#### ACTIVITY
Repeat the whole listing below precisely. Omit all pictures.

_ _ _ _ _ _ _

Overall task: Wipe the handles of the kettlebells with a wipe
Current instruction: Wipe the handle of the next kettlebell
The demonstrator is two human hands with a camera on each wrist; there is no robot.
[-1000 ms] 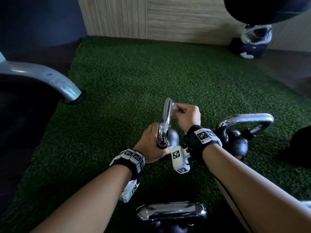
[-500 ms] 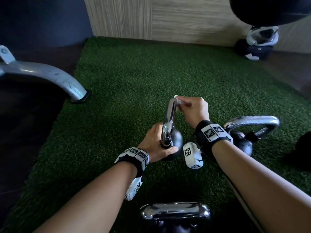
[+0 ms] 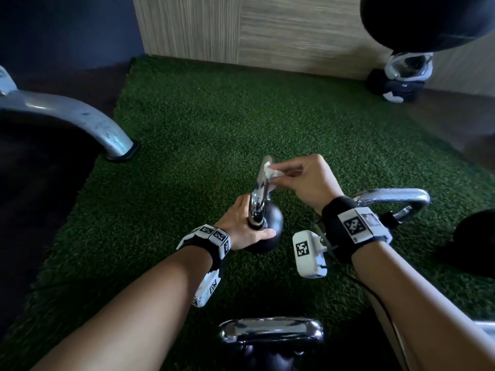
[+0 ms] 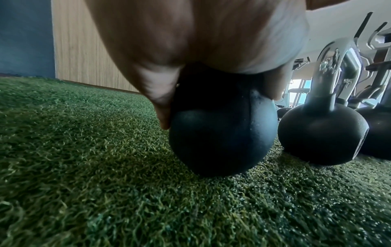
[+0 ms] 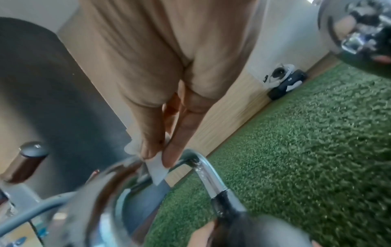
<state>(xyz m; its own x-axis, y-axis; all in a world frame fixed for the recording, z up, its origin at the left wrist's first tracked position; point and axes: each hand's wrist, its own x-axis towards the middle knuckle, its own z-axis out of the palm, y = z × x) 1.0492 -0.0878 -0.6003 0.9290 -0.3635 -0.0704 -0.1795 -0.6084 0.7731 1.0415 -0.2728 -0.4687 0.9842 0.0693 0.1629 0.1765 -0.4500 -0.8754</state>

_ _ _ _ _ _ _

#### RESPONSE AREA
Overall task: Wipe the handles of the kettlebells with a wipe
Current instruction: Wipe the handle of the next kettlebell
The demonstrator is two human hands with a camera on each wrist; there is no robot.
[-1000 ms] 
[-500 ms] 
[+0 ms] 
[+0 ms] 
[+0 ms] 
<state>(xyz m; its own x-axis, y-axis; all in a world frame fixed for the recording, z up, its origin at the left wrist's first tracked position; point and axes: each hand's wrist, its own x-axis towards the middle knuckle, its own z-axis out of the palm, y = z × x) 1.0492 -0.0878 -0.6003 0.9290 -0.3635 -0.0704 -0.1795 -0.6084 0.7731 1.0415 -0.2728 -0.4687 0.9842 0.0693 0.1629 0.1765 -0.4500 -0.8754</state>

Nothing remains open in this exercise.